I was once involved in planning a conference to be held in Dallas, Texas. We were trying to work out conference logistics and decide which hotel would be best, and I kept pointing out that Dallas really had two airports, Dallas-Fort Worth, and Love Field. Annoyed, my boss at the time said, "David, listen, that's true, but keep this in mind: Love is a small airport."
That stopped me dead, because it sounded so proverbial. Love is a small airport. How true, one says, nodding, how true that is!...people come and they go, no one really dwelling there, and you have to buy overpriced items you really don't want to break the monotony, and...until one stops and says, "Hunh?" It flows easily into a title, though I'm not sure what novel it ought to squat atop: Love is a Small Airport.
A couple of years ago, my friend Kimberly was telling me about a date she went on; the guy decided it would be unique and romantic to take her whale-watching.
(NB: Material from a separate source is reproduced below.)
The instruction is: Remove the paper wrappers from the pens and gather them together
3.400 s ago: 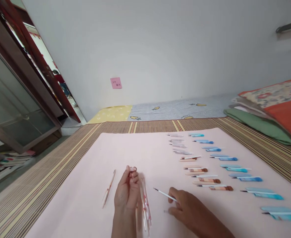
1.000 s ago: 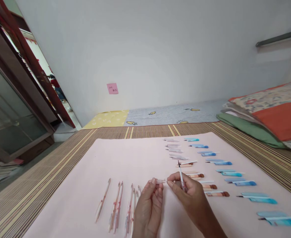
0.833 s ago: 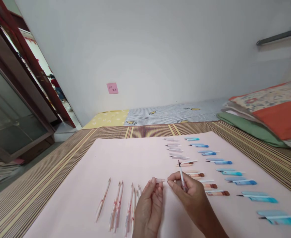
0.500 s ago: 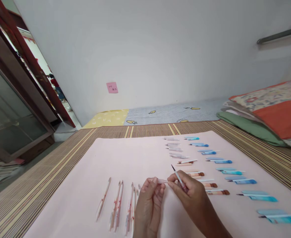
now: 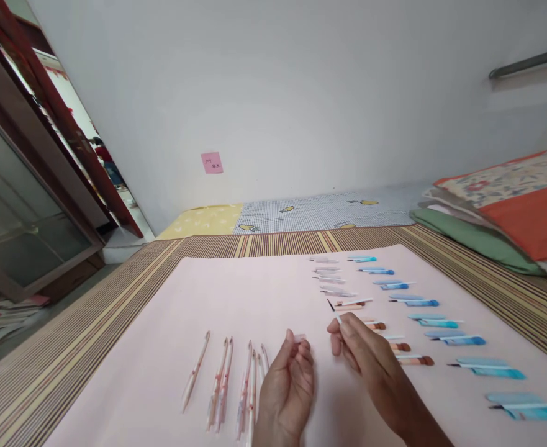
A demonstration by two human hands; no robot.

I'm not sure how romantic the idea is, though the whales at the time were heading south to Baja to congregate at their birthing grounds in Scammon's Lagoon. I guess it depends on where pregnant whales rank on your eroto-meter.
Whether or not you find gravid cetaceans arousing, the date was sort of a bust, since no whales showed up to be watched. In the middle of describing this minor debacle, she started a sentence with, "So, in the absence of whales, we..." at which point I totally lost the thread of her discourse. In the Absence of Whales. Or perhaps Love in the Absence of Whales. How about Whales in Absentia? What the hell, maybe Harry Potter and the Absence of Whales.
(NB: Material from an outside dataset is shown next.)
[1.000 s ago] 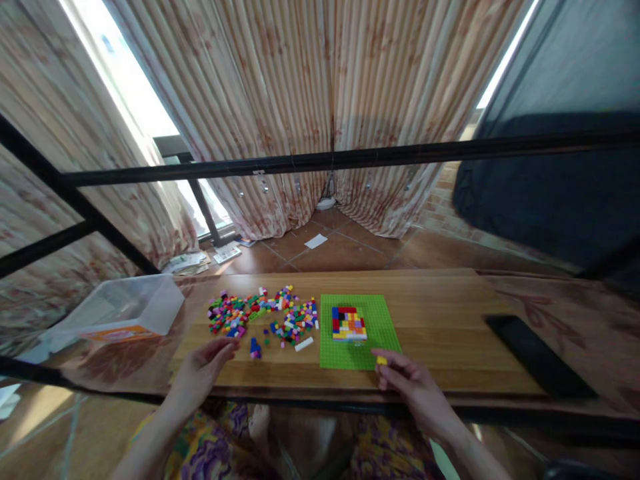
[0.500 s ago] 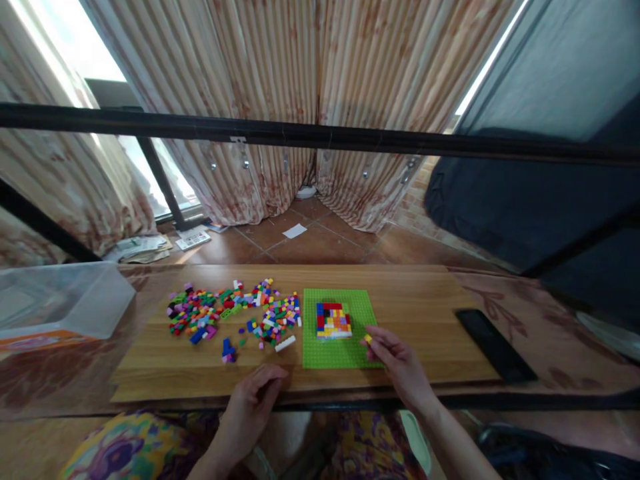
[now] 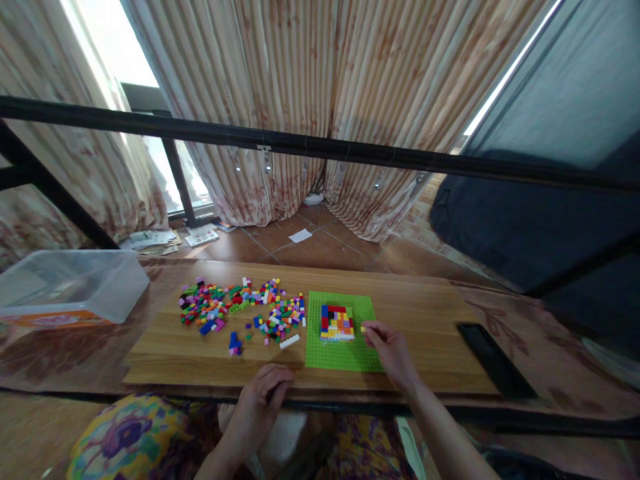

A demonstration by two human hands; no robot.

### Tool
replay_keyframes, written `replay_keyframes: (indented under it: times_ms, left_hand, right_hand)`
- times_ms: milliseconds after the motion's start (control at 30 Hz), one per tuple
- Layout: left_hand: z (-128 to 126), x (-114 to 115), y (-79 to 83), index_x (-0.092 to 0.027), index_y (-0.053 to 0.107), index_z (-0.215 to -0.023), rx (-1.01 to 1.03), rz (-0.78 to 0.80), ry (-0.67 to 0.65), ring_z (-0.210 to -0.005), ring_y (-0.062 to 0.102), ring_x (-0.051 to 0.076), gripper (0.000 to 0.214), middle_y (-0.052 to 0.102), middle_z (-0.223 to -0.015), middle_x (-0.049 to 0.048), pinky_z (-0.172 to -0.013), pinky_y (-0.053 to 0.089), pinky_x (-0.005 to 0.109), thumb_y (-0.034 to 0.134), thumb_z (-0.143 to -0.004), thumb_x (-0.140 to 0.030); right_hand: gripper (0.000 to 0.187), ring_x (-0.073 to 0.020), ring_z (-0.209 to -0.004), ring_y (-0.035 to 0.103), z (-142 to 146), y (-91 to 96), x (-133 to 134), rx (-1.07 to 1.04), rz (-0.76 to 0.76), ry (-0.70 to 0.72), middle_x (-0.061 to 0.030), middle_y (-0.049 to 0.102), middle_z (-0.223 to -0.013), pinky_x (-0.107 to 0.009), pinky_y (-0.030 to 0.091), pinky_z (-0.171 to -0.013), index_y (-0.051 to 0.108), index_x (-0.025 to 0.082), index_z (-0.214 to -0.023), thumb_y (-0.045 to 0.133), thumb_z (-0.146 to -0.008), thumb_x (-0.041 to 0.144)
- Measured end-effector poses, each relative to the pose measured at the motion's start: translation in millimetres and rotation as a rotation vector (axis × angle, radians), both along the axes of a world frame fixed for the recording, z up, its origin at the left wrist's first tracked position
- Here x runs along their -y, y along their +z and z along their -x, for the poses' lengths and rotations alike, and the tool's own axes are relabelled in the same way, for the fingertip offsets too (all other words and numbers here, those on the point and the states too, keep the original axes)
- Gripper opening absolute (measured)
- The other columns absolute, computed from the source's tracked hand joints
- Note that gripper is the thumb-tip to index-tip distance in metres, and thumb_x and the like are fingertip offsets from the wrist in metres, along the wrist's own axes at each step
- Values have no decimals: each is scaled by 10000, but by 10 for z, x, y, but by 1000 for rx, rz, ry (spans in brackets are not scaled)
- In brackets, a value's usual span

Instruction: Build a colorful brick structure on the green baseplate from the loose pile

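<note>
A small yellow building brick (image 3: 363, 329) is pinched between the thumb and fingertips of my right hand (image 3: 390, 350), over the right side of the green baseplate (image 3: 315, 357). Just left of those fingertips, a square build of coloured bricks (image 3: 337, 323) is attached to the plate. Red and blue bricks run along its far and left edges, with yellow, orange and white ones elsewhere. My left hand (image 3: 263, 395) rests at the near table edge, its fingers curled together and nothing visible in them. A long white brick (image 3: 289, 342) lies beyond that hand.
Many loose bricks (image 3: 283, 317) are scattered over the left half of the wooden board (image 3: 415, 300). A clear plastic bin (image 3: 120, 280) stands at the far left. A black phone-like slab (image 3: 495, 360) lies at the right. A dark metal bar (image 3: 300, 143) crosses beyond the table.
My right hand has moved slightly toward the brick build, still pinching the yellow brick. The left hand stays by the table edge. The whole view has shifted and tilted a little.
</note>
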State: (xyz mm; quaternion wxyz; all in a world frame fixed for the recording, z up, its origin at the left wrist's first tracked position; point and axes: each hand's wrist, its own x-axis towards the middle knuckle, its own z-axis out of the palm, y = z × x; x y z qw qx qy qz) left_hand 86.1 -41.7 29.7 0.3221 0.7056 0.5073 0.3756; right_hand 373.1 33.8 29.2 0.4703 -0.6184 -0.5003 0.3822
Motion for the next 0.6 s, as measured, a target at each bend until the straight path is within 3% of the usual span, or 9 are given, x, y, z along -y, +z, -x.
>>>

I have a stock of other odd proverbial and/or titular phrases people have dropped around me. And I find that many of my chapter titles--at least for the novels where I use chapter titles--come from something a character has said in that chapter's dialogue.
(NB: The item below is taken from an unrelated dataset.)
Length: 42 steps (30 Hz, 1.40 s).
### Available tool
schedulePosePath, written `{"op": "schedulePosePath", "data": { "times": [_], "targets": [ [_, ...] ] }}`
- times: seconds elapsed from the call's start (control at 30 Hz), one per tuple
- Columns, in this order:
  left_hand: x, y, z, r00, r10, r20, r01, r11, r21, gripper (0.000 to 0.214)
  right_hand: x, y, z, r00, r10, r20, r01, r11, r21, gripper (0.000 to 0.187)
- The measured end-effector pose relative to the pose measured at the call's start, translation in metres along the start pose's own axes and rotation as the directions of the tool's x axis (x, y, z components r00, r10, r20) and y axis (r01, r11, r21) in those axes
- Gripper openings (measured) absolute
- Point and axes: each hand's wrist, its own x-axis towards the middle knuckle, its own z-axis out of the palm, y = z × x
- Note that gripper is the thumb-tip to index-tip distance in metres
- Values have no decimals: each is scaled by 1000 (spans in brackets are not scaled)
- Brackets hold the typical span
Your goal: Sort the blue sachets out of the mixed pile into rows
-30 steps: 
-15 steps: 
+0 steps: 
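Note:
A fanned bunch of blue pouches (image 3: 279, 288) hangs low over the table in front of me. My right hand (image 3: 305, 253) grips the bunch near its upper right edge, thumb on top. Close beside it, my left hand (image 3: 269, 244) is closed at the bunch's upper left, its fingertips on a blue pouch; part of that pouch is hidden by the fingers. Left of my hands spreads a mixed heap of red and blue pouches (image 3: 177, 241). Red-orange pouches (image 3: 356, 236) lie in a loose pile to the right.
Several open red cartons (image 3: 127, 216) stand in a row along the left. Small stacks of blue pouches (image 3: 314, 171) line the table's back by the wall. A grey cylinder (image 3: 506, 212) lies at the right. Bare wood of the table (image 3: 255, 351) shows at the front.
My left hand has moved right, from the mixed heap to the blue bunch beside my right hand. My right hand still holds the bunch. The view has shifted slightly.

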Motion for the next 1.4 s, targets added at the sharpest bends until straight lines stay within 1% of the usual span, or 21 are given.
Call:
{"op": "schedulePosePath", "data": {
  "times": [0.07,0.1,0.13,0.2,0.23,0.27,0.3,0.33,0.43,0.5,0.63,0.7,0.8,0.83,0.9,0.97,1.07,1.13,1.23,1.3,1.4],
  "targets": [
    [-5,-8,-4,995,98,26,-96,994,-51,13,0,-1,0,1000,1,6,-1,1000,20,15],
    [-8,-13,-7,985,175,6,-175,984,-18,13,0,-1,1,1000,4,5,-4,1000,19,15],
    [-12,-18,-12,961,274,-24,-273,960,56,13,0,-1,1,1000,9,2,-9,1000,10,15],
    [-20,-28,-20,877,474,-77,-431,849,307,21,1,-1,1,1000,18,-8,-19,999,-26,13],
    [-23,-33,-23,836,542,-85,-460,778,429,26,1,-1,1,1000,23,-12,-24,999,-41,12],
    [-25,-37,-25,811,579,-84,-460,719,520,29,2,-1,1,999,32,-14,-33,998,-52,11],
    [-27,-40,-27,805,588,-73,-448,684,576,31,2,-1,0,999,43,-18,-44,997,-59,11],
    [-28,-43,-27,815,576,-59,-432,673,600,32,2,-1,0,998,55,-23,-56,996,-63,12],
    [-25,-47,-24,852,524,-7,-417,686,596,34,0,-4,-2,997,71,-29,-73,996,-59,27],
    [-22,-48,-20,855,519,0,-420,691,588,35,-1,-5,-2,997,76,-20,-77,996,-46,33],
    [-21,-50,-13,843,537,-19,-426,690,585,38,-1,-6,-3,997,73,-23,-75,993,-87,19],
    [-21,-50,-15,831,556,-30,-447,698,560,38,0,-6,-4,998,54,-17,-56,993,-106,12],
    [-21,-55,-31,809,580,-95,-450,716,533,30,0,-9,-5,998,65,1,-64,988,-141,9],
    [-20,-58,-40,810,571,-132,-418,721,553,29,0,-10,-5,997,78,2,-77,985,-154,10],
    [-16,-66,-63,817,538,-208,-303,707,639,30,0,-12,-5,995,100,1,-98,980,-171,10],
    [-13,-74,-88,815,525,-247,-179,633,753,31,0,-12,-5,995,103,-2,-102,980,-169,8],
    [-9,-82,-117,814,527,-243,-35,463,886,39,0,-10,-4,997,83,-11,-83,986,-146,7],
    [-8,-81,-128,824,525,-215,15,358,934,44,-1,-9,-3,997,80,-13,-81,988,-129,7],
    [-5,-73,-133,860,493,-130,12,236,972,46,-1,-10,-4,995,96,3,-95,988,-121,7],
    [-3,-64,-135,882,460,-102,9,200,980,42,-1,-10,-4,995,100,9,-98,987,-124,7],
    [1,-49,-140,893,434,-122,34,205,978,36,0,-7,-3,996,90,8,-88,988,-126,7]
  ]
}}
Suspense writer Stuart Woods's explained on Backstory how he came up with his best title ever when he encountered an ad for a trained Labrador Retriever: Excellent Working Bitch. Inspired by the title, he wrote a book to match. Sad to say, although his editor took the book under that title, he eventually had a meeting with the CEO of HarperCollins who made him uderstand that while he had the right under his contract to use that title, he could expect less-than-enthusiatic support from their publicity department unless he changed the title. Hence his novel Orchid Beach. (I'm morally certain that's also how Jincy Willett's hilarious Winner of the National Book Award came about: title first.)
Do you do this--find yourself stumbling across phrases and wanting to turn them into titles, even though you have no corresponding book in mind?